PROBLEM DETAILS
Retype the whole listing that follows, with nothing added or left out.

- Opening Delimiter -

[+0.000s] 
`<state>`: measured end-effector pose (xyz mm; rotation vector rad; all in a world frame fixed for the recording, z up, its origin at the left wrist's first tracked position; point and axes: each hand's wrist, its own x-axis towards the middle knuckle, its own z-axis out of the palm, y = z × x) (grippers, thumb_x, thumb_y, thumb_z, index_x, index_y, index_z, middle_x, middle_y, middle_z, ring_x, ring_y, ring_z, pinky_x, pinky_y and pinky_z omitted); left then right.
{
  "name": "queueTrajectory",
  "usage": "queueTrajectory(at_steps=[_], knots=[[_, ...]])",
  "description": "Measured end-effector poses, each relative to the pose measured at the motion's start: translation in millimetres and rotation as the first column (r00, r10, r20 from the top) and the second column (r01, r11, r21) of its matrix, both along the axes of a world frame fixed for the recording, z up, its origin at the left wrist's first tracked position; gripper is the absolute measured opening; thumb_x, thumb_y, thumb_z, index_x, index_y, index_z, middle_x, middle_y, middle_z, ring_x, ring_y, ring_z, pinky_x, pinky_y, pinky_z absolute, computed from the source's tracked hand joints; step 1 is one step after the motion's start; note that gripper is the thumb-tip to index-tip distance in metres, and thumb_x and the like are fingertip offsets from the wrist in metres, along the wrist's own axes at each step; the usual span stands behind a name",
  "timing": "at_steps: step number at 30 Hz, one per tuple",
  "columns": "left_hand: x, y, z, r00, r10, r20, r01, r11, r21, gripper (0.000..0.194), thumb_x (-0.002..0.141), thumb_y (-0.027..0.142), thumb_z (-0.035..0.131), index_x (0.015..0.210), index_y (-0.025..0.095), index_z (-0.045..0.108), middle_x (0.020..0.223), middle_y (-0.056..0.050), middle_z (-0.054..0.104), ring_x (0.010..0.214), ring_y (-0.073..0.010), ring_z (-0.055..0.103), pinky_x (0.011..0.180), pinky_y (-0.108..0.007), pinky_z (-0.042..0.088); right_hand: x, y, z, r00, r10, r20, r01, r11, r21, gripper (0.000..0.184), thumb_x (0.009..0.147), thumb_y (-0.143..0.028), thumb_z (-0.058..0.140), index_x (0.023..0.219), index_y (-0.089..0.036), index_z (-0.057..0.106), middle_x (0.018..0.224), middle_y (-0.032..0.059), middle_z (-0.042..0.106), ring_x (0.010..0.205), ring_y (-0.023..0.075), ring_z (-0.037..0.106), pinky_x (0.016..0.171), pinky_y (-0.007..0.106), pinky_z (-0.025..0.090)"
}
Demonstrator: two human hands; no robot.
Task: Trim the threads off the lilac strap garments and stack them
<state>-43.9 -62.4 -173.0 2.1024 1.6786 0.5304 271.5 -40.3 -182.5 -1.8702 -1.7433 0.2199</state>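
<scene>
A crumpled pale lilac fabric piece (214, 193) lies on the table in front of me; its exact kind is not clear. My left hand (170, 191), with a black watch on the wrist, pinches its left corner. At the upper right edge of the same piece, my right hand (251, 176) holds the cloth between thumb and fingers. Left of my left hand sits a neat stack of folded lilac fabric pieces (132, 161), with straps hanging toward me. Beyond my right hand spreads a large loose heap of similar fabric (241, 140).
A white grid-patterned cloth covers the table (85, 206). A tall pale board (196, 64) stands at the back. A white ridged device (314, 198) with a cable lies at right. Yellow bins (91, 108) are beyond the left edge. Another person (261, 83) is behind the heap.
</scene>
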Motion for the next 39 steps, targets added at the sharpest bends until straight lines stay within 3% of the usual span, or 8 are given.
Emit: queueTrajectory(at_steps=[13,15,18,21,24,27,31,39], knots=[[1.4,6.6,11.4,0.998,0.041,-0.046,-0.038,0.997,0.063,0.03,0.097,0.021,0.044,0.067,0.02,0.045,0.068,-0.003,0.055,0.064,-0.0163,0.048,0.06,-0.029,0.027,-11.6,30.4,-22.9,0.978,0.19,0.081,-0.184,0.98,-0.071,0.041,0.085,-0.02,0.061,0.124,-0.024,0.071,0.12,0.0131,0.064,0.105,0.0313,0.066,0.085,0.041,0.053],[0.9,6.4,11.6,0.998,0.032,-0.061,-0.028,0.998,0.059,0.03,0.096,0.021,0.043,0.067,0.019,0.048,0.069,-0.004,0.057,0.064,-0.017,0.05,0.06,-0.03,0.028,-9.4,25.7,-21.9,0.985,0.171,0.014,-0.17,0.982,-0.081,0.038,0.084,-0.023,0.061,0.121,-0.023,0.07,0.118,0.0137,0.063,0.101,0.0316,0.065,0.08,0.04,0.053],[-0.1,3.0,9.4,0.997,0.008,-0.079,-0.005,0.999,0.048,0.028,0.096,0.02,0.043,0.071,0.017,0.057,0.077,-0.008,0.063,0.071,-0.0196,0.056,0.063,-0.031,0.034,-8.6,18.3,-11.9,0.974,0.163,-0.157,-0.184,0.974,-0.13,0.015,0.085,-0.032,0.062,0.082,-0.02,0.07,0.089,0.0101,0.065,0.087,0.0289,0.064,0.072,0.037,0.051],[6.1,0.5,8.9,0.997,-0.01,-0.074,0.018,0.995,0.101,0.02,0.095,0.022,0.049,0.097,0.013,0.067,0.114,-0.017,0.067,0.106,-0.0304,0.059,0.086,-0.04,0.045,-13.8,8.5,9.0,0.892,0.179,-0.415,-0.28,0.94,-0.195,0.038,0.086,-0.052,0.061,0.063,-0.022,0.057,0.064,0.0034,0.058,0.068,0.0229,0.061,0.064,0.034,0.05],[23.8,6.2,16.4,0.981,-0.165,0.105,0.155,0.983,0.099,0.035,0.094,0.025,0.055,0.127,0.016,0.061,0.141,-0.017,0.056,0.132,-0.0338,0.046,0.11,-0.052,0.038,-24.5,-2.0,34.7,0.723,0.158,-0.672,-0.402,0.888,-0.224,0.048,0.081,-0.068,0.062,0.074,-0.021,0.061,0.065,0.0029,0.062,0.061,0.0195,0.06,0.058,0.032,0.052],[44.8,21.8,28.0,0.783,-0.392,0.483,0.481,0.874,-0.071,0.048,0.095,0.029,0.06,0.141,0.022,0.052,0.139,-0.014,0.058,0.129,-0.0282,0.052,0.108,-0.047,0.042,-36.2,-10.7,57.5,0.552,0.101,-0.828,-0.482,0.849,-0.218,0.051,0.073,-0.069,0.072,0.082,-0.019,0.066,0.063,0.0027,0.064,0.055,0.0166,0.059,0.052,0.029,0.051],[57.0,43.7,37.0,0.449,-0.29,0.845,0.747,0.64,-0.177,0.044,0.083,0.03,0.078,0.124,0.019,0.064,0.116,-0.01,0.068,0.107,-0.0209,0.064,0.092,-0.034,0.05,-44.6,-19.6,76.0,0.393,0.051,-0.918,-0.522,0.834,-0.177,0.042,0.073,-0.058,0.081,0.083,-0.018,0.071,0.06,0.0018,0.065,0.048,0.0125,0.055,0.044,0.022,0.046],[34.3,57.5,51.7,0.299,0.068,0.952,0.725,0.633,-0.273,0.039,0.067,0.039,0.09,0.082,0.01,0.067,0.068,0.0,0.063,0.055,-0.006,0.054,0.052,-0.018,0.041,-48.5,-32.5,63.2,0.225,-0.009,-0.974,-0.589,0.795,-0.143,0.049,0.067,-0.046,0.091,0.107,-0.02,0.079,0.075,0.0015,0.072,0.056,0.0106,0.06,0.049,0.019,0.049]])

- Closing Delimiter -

PROBLEM SOLUTION
[+0.000s] 
`<state>`: measured end-effector pose (xyz mm; rotation vector rad; all in a world frame fixed for the recording, z up, its origin at the left wrist's first tracked position; point and axes: each hand's wrist, its own x-axis towards the middle knuckle, its own z-axis out of the palm, y = z × x) (grippers, thumb_x, thumb_y, thumb_z, index_x, index_y, index_z, middle_x, middle_y, middle_z, ring_x, ring_y, ring_z, pinky_x, pinky_y and pinky_z omitted); left then right.
{
  "name": "queueTrajectory",
  "usage": "queueTrajectory(at_steps=[_], knots=[[_, ...]])",
  "description": "Measured end-effector poses, each relative to the pose measured at the motion's start: translation in millimetres and rotation as the first column (r00, r10, r20 from the top) and the second column (r01, r11, r21) of its matrix, both along the axes of a world frame fixed for the recording, z up, its origin at the left wrist's first tracked position; gripper is the absolute measured opening; thumb_x, thumb_y, thumb_z, index_x, index_y, index_z, middle_x, middle_y, middle_z, ring_x, ring_y, ring_z, pinky_x, pinky_y, pinky_z absolute, computed from the source's tracked hand joints; step 1 is one step after the motion's start; note that gripper is the thumb-tip to index-tip distance in metres, and thumb_x and the like are fingertip offsets from the wrist in metres, along the wrist's own axes at each step; the usual span stands behind a name",
  "timing": "at_steps: step number at 30 Hz, one per tuple",
  "columns": "left_hand: x, y, z, r00, r10, r20, r01, r11, r21, gripper (0.000..0.194), thumb_x (-0.002..0.141), thumb_y (-0.027..0.142), thumb_z (-0.035..0.131), index_x (0.015..0.210), index_y (-0.025..0.095), index_z (-0.045..0.108), middle_x (0.020..0.223), middle_y (-0.056..0.050), middle_z (-0.054..0.104), ring_x (0.010..0.214), ring_y (-0.073..0.010), ring_z (-0.055..0.103), pinky_x (0.011..0.180), pinky_y (-0.108..0.007), pinky_z (-0.042..0.088); right_hand: x, y, z, r00, r10, r20, r01, r11, r21, gripper (0.000..0.184), thumb_x (0.009..0.147), thumb_y (-0.143..0.028), thumb_z (-0.058..0.140), index_x (0.023..0.219), index_y (-0.089..0.036), index_z (-0.057..0.106), middle_x (0.018..0.224), middle_y (-0.032..0.059), middle_z (-0.042..0.106), ring_x (0.010..0.205), ring_y (-0.023..0.075), ring_z (-0.037..0.106), pinky_x (0.016..0.171), pinky_y (-0.007..0.106), pinky_z (-0.025..0.090)"
}
Demonstrator: two human hands; no robot.
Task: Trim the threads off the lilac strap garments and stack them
<state>-43.9 -62.4 -173.0 2.1024 1.6786 0.5304 271.5 -40.3 -182.5 -1.8702 -1.7433 0.2199</state>
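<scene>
A crumpled pale lilac fabric piece (214, 193) lies on the table in front of me; its exact kind is not clear. My left hand (170, 191), with a black watch on the wrist, pinches its left corner. At the upper right edge of the same piece, my right hand (251, 176) holds the cloth between thumb and fingers. Left of my left hand sits a neat stack of folded lilac fabric pieces (132, 161), with straps hanging toward me. Beyond my right hand spreads a large loose heap of similar fabric (241, 140).
A white grid-patterned cloth covers the table (85, 206). A tall pale board (196, 64) stands at the back. A white ridged device (314, 198) with a cable lies at right. Yellow bins (91, 108) are beyond the left edge. Another person (261, 83) is behind the heap.
</scene>
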Motion for the next 39 steps, targets added at the sharpest bends until straight lines stay within 3% of the usual span, or 8 are given.
Emit: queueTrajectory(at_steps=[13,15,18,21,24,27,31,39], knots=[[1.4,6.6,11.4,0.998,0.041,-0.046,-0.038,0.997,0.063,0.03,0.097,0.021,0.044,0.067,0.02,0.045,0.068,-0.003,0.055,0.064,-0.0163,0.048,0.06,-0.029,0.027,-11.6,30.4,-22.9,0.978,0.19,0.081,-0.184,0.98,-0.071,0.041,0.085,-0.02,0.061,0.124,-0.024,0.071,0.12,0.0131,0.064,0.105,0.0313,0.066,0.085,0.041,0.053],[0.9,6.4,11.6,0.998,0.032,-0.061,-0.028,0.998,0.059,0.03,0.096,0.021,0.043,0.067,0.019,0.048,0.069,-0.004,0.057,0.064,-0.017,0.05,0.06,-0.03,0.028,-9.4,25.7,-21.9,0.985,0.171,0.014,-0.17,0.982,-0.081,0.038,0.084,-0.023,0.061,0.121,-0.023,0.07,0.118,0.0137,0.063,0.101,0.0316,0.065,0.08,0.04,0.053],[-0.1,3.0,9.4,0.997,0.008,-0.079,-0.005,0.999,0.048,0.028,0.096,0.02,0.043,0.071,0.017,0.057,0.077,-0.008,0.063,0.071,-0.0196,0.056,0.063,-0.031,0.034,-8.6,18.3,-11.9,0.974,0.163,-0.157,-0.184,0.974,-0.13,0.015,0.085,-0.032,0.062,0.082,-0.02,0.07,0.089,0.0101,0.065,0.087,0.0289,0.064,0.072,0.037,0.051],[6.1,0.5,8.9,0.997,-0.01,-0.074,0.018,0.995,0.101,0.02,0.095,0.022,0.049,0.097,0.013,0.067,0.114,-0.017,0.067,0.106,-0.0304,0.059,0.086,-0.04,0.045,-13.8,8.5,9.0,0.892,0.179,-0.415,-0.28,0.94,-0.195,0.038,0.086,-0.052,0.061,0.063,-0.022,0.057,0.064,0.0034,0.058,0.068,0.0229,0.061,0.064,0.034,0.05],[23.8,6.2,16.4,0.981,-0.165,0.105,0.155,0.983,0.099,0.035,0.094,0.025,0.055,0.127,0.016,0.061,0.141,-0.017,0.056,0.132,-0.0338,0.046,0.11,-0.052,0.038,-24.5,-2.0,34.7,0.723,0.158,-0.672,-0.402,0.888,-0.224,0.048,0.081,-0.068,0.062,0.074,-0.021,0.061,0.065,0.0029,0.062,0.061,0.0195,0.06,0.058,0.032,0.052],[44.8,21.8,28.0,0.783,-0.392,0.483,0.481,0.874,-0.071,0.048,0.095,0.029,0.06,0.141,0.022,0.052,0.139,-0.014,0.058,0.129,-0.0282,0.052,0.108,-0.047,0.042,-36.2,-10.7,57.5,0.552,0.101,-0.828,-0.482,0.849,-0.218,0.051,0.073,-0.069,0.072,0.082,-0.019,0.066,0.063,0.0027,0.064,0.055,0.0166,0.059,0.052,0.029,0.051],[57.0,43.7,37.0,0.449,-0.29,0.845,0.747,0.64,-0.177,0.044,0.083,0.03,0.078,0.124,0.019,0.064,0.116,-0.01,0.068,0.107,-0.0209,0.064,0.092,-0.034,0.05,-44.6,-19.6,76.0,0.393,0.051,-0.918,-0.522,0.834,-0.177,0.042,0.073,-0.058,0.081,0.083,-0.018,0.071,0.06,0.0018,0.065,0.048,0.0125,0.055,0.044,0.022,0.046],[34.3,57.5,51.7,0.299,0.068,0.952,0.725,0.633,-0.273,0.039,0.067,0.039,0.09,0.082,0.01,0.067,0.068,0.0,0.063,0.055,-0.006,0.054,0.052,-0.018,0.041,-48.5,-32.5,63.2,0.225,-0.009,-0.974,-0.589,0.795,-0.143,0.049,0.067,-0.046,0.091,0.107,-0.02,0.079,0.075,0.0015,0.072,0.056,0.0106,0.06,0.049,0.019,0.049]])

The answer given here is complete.